From the introduction of the PDF paper the authors note that loading, LIPUS, and PEMF has not bee very effective by stating…” Biophysical stimuli such as mechanical vibration, ultrasound, and pulsed electromagnetic fields have been suggested as an alternative treatment, but these stimuli seem to have too little effect on bone remodeling and bone architecture 1-4. Another potentially useful biophysical intervention that has proven effective for acute fractures 5 and nonunions 6-8 is treatment with extracorporeal shock waves” This states right off the bat that ESWT may be better than the other stuff we have researched so far. The treatment did lead to some skin redness and bleeding. We see an increase in bone formation, trabecular bone volume, and other bone properties. It seems the ESWT has some form of analgesic effect so an increase in energy flux density which is gradual may actually help the pain sensitivity. the conclusion they see is…”In conclusion, a single treatment with unfocused extracorporeal shock waves can increase bone turnover and improve the cancellous and cortical bone architecture as well as the mechanical properties of the treated area. In this experimental setup, extracorporeal shock waves caused damage in the bone marrow, which resulted in hyperplasia and hypertrophy of adipocytes in the bone marrow but did not induce microfractures in the bone or periosteal damage.”

From study 2…

The researchers decided to try out applying ESW therapy as a noninvasive, inexpensive, and rapid method for stimulating cambium cell proliferation, and combining these cells with a bioactive scaffold for bone growth. The cambium cells are part of the periosteum called osteoprogenitor cells. Just one dosage of the ESWT managed to get the cambium cells and overal bone thickness to increase as well as the callus size.

From study 3…

These researchers showed that not only does ESWT cause osteogenesis but also can regenerate fibrocartilage and remodel the  bone to tendon junction in joints.

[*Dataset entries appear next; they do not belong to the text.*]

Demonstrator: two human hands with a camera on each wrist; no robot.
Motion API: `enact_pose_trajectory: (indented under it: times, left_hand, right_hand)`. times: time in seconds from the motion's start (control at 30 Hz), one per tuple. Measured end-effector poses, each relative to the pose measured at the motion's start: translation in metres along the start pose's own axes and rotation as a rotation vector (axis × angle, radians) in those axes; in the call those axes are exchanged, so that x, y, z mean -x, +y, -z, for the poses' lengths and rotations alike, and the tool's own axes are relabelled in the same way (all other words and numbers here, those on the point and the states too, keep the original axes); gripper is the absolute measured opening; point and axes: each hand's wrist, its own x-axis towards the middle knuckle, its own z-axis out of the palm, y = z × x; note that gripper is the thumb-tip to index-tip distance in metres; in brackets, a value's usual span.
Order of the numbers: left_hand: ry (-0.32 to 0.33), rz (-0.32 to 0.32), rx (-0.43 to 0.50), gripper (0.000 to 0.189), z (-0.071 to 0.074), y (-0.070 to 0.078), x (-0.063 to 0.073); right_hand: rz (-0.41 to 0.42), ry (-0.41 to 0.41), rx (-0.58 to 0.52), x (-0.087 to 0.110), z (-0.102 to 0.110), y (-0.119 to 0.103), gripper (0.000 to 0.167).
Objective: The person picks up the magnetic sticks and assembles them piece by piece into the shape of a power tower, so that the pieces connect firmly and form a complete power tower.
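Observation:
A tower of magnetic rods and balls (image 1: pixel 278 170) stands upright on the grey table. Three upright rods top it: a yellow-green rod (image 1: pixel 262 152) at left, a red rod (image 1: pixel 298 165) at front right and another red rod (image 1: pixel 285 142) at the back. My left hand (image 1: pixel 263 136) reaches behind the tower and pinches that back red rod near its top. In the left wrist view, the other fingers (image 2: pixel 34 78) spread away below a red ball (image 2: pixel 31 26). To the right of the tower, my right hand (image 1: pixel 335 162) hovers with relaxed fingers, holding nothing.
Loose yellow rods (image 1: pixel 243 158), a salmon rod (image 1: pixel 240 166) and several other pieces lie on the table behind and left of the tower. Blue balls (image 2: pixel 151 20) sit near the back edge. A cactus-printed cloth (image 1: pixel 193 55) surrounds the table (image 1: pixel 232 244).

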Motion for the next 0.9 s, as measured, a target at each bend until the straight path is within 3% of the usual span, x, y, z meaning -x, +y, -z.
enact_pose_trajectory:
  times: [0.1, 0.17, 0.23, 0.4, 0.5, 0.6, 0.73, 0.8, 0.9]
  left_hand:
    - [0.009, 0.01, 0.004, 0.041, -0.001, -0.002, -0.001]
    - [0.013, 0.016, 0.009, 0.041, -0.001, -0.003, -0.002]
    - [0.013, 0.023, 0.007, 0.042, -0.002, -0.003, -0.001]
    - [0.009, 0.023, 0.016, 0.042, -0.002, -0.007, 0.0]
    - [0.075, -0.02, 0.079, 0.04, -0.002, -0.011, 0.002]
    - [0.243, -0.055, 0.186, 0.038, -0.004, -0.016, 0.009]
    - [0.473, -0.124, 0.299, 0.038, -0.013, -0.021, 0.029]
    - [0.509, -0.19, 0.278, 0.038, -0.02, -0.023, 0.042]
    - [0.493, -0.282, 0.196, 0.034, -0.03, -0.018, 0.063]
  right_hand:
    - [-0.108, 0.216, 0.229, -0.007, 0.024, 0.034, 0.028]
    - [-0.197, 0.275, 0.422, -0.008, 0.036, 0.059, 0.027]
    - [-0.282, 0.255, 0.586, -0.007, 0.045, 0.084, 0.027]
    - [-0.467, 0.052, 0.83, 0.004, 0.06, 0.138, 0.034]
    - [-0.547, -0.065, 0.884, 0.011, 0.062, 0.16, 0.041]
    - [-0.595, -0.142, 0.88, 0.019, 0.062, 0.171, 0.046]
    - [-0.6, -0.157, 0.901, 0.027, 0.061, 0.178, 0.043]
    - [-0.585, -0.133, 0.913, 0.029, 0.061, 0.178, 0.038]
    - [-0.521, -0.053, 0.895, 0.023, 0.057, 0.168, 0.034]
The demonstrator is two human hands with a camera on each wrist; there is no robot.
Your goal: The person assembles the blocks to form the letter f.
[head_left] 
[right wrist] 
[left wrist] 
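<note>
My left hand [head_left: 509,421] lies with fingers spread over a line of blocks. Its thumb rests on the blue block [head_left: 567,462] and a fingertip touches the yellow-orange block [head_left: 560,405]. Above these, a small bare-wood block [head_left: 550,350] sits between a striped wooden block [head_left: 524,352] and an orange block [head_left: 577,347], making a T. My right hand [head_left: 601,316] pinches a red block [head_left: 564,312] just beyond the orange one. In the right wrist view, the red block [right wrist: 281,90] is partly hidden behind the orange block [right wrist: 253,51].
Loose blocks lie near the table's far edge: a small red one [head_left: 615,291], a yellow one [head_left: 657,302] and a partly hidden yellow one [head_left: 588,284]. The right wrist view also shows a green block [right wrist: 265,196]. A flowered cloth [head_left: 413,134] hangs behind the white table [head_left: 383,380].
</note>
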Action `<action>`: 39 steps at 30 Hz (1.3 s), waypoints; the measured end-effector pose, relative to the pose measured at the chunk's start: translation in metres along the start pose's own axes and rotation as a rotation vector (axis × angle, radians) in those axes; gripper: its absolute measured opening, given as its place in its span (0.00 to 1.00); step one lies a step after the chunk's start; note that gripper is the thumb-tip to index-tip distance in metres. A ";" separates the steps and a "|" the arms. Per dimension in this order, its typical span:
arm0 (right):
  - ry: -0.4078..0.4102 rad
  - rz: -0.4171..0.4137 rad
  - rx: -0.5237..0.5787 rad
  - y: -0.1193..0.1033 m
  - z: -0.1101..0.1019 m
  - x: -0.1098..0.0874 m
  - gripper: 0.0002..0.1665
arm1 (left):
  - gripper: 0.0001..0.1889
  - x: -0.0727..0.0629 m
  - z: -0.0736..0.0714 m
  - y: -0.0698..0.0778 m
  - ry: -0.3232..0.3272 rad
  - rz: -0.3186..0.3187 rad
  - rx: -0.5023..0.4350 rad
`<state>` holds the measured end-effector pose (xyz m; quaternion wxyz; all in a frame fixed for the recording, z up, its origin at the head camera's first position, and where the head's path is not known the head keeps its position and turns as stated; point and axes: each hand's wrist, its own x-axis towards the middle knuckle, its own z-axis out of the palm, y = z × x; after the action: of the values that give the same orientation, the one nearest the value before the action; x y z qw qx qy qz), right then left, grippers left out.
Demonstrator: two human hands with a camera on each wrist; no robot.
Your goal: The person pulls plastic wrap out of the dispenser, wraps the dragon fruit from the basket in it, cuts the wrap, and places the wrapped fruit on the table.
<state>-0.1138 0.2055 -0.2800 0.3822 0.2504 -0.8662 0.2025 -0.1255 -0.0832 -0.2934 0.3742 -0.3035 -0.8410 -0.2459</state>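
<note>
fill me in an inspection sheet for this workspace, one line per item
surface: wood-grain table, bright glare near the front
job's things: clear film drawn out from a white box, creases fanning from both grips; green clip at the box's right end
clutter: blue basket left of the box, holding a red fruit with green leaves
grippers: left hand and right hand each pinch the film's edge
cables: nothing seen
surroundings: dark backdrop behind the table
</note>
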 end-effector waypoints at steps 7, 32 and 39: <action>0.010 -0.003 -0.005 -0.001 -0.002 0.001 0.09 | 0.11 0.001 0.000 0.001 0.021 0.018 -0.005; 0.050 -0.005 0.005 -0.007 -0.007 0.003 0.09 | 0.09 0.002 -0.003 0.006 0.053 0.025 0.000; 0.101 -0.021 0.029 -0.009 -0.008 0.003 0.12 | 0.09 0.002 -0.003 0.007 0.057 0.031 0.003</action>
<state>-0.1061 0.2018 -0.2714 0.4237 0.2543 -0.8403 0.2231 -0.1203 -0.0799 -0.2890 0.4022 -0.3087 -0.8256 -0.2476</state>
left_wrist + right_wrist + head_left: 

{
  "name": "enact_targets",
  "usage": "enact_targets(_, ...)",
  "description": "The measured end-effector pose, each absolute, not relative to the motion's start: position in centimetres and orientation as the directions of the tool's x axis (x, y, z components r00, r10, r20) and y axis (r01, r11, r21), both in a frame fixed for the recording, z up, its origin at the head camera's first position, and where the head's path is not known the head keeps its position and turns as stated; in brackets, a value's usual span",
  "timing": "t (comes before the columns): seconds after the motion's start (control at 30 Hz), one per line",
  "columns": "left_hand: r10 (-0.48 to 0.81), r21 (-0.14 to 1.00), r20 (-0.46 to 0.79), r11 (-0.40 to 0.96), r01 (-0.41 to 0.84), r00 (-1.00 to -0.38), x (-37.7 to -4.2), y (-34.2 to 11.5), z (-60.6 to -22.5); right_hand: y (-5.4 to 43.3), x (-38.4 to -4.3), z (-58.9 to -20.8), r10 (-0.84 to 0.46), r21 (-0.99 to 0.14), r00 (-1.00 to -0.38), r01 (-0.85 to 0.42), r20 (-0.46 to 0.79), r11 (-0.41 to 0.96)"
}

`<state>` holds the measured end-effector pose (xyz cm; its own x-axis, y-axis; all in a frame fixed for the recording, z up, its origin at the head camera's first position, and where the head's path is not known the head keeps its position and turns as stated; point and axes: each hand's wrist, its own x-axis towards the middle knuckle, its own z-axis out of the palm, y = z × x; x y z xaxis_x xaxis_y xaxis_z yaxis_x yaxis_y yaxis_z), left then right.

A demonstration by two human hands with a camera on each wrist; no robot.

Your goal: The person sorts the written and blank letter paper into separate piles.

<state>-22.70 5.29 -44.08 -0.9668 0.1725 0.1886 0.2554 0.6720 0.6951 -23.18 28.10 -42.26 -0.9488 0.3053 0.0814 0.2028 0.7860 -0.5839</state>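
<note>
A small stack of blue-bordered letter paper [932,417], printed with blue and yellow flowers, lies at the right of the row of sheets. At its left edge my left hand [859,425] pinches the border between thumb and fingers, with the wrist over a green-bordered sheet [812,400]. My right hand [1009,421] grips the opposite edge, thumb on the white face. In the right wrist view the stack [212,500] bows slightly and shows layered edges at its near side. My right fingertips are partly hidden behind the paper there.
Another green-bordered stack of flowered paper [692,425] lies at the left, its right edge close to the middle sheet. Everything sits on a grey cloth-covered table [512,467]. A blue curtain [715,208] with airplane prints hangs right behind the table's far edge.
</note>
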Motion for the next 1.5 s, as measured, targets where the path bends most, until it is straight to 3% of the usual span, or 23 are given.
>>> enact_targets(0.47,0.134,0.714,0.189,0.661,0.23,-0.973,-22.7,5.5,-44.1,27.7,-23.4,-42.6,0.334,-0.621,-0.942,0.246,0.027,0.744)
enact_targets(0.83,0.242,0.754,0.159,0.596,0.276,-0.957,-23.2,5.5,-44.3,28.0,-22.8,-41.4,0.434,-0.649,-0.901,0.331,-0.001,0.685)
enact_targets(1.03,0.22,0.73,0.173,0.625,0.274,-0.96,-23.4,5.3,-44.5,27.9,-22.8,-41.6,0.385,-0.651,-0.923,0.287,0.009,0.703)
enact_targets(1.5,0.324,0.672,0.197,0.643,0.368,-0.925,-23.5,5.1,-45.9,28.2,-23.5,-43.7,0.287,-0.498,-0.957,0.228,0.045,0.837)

From the Journal of Bone and And Joint Surgery study article link HERE

Unfocused Extracorporeal Shock Waves Induce Anabolic Effects in Rat Bone

By O.P. van der Jagt, MD, T.M. Piscaer, MD, W. Schaden, J. Li, PhD, N. Kops, H. Jahr, PhD, J.C. van der Linden, PhD,
J.H. Waarsing, PhD, J.A.N. Verhaar, MD, PhD, M. de Jong, PhD, and H. Weinans, PhD

Investigation performed at the Department of Orthopaedics, Erasmus MC, University Medical Center Rotterdam, The Netherlands

Background:

Extracorporeal shock waves are known to stimulate the differentiation of mesenchymal stem cells toward osteoprogenitors and induce the expression of osteogenic-related growth hormones. The aim of this study was to investigate if and how extracorporeal shock waves affected new bone formation, bone microarchitecture, and the mechanical properties of bone in a healthy rat model, in order to evaluate whether extracorporeal shock wave therapy might be a potential treatment for osteoporosis.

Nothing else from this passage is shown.